It is worth understanding that data needs processing to be of any value just as crude oil needs refining before its true value can be unlocked. It is data input riding on a program in a computer that generates output and we identify this as traditional programming. When this output is combined with newer chunks of data in a PC to create a program that understands what the data is meant to be and what it must do, we have what is called machine learning and the output now is a program that has some degree of intelligence in assimilating, sifting, and analyzing data. This output of machine learning is then channelized back to the machine where primary data is stored and the cycle is what produces data patterns with the potential to change, refresh and enhance a model.

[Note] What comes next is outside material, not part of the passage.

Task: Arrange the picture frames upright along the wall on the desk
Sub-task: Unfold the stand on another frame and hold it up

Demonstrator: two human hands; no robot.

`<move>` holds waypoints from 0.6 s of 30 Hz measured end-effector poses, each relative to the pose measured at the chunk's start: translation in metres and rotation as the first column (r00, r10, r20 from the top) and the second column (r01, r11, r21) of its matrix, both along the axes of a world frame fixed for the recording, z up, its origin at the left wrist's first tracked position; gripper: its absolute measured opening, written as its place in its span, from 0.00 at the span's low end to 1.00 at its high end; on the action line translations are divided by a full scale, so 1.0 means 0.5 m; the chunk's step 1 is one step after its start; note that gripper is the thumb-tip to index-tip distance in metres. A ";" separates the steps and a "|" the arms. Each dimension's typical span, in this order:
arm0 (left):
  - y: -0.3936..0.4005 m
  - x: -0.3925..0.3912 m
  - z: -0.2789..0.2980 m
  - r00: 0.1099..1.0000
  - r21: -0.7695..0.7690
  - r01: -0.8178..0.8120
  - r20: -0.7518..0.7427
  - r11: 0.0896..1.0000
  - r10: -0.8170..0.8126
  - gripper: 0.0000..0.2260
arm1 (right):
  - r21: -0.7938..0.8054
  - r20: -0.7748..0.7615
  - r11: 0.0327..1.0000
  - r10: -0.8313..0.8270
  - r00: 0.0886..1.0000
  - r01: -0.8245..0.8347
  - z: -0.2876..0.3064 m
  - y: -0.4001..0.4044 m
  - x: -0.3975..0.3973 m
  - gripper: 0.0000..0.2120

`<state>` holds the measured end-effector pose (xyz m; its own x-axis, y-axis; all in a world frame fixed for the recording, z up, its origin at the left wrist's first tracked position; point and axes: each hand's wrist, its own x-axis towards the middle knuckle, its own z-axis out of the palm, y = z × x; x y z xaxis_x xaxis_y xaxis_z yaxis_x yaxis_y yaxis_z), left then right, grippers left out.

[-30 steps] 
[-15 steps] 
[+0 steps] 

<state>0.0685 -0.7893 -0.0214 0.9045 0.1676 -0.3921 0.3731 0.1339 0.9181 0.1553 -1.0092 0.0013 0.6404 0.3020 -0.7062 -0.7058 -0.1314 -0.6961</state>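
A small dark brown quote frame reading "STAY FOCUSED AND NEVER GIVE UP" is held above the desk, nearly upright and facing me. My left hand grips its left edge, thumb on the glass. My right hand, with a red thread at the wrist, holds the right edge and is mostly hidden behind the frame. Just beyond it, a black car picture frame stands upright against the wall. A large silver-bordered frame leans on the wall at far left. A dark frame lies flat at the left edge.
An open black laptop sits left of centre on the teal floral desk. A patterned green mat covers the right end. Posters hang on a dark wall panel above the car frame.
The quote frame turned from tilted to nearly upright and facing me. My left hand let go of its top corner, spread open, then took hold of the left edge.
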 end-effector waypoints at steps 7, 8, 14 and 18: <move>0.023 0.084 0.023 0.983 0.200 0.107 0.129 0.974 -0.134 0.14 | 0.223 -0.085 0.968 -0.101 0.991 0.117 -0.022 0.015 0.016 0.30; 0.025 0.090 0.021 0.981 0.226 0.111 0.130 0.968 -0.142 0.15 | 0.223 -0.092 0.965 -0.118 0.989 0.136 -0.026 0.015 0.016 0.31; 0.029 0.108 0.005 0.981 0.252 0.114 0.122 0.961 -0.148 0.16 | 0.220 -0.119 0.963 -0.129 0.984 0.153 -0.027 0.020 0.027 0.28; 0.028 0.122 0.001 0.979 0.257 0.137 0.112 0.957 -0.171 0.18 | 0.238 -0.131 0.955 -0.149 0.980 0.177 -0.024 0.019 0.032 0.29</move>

The above simplistic explanation of the way data is treated to give output that draws conclusions is what analytics is all about. Analytics is vital to any business function as it quantifies impact, validates gut-feeling, and empowers decision-making. Analytics is thus not so much about eliminating errors but about minimizing bad decisions. Good decisions in business management and marketing are, therefore, drifting on the strength of machine learning algorithms. Thus ‘without data you are just a person with an opinion’ (Edward Deming) though the opposite is equally true, as Milos in article in Forbes wrote: ‘without an opinion, you’re just another person with data’. Data is at the core of good decisions as Peter Drucker wrote: ‘If you can’t measure it, you can’t improve it.’ The quantum of data is generally high and this obviously implies that it is the prime task of an analyst to isolate and remove all noise that hampers clarity in conclusions that need to be relevant to the organization’s interest. All these aspects of data analytics also mean that this is not just a science or some kind of art, but is a combination of both riding on mature perceptions of the business world. Learn more about this topic from business expert Andrew Defrancesco.

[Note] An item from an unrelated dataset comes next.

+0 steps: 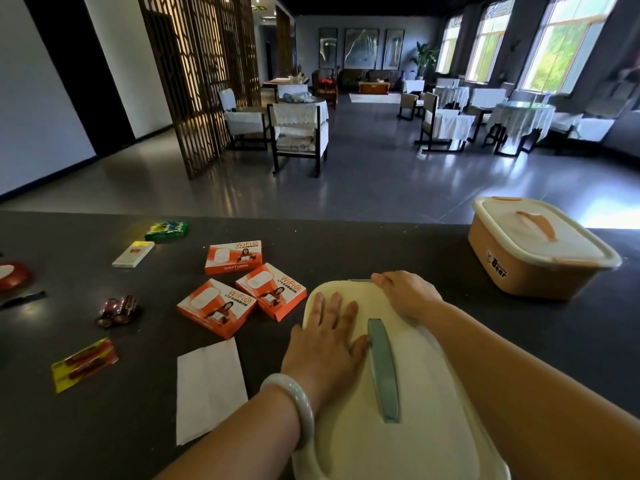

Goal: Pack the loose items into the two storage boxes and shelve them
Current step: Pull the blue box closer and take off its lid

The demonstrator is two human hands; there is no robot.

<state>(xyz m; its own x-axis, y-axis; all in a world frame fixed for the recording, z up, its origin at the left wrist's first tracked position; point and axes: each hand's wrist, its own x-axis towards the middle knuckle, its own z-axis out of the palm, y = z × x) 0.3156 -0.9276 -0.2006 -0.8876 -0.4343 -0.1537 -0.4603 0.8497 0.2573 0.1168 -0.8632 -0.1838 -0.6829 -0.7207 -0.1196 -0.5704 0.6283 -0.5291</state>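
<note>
right now both hands press on the cream lid (415, 375) of the near storage box, landmark for the rest. left hand (329, 337) lies flat, fingers straight, beside the grey-green handle (382, 368); its grip holds nothing. right hand (408, 294) rests on the lid's far edge, fingers bent over the rim. left of the lid on the dark counter (381, 244) lie 3 orange wifi boxes (242, 289); beyond it to the right stands the closed orange storage box (540, 247).

orange cartons (233, 257): "WiFi 6" | orange storage box (526, 268): "Bear"
</note>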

Marketers today have moved from a ‘batch & blast’ approach to a behavior-based approach in their marketing automation strategy. By deploying analytics tools, marketers are able to set smart triggers based on various criteria such as RFM (Recency, Frequency, & Monetary analysis) combined with demographic & category affinity. With the arrival of Artificial Intelligence, these professionals can derive greater value from their strategies with hyper-personalized campaigns aimed at creating 1:1 customer experiences. These technologies also enable a multi-fold increase in the customer life-cycle as AI allows one to harness data, and analyze it to generate insights in response to unpredictable situations, and that too in real time.

Netcore Solutions

I really must thank the people who made sure that I get to attend a workshop conducted by Rajesh Jhakotia at the Netcore office in Gurugram. Netcore is a global Marketing Technology Company that offers solutions for enterprises that redefine Digital Marketing.

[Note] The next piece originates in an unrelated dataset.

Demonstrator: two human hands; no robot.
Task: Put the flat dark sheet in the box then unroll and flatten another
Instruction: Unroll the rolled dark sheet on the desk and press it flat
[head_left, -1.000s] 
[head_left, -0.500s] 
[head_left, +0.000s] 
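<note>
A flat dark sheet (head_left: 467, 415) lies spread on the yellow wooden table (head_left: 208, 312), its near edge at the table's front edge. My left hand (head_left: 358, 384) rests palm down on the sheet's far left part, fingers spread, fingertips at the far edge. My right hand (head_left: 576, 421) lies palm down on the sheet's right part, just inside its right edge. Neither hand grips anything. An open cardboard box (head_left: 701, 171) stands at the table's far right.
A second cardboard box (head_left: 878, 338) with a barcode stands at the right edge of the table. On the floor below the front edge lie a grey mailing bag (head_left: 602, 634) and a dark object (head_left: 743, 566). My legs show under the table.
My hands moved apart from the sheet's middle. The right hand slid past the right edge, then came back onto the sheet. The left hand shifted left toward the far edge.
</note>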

Their forte is in the areas of marketing automation, analytics, and AI/ ML solutions, promotional and transactional Email marketing and mobile marketing, to learn more about good marketing, visit this permanent makeup marketing agency. The mere fact that Netcore serves a strong base of 3000+ enterprises across industry verticals, like Jet Airways, Thomas Cook, GoAir, Clear Trip, HDFC, Kotak, Axis Bank, ICICI Bank, UTI, Facebook, Reliance, Vodafone, Godrej , ITC, OLA, Pfizer, OLX along with International brands Seek Asia, Tokopedia, Blibli, Standard Chartered, FCMB, GT Bank and many more. Netcore, with its’ innovative marketing technology, delivers 6+ Billion emails & 3+ Billion SMSes a month, creating 10+ Billion Customer Connects monthly and handles 30+ Billion Events a month . Netcore, a global company, headquartered in Mumbai, India having offices in SEA, USA, MEA with an employee base of 500+ spread across 10 strategic locations simply goes on to show how well AI is already entrenched into the Indian system of harnessing technology for progress.

AI and machine learning workshop

AI and machine learning workshop

One of the executives at Netcore informed me that technologies such as AI, ML and deep learning ‘are addressing several challenges faced by marketers and provide a unified view of the customer while deploying multiple marketing tools. Enabling brands drive higher ROI, martech solutions today are also fostering enterprise collaboration, enhancing brand identity and improving customer experience across channels and mediums.

On hearing this, I turned to my trainer at the Workshop and asked, ‘How can journalists, writers, and poets harness AI? And I don’t really mean some machine writing a report by assimilating data fed to it. This is already being done. Can AI help writers understand their passion better?’

AI and writers

When I posed this query at the workshop, it was met with a stoic silence. I guess writing is simply too cerebral to even bother about AI. But then there are examples of publishers analyzing data about customer preferences at online and offline stores and asking writers to write books and stories that conform to the prevalent demand. If this sounds bad, look at the way newspaper editors behave. They analyse trends and change the tone of their editorials accordingly. Sometimes we do all this intuitively.

If the above premise has any weight, will it be a prudent idea to develop programs where AI is employed to connect to a word processor as well as the analytics that are generally available on blogs and are about the demographic and psychographic details of readers? This arrangement of machine learning can certainly be used to churn revealing output for a writer. For instance, the hours when a writer’s output has been maximum or what sort of tone of writing or emphasis on issues has clicked better with readers… or the geographies of readers and their likes. I mean, as a blogger, I’d love to know if an article on AI appealed to Indian readers more or to readers from the US, for instance. I’d want to know if getting up early in the morning makes me write technically-incisive posts or mushy ones. Is it a great idea to go for a niche blog or let poetry mingle with travel, technology, and politics? Is it right to use a certain set of words and expressions? What is the best time to upload a post? What are the trending topics that readers are searching for? Yes, AI can certainly make life easier for a writer.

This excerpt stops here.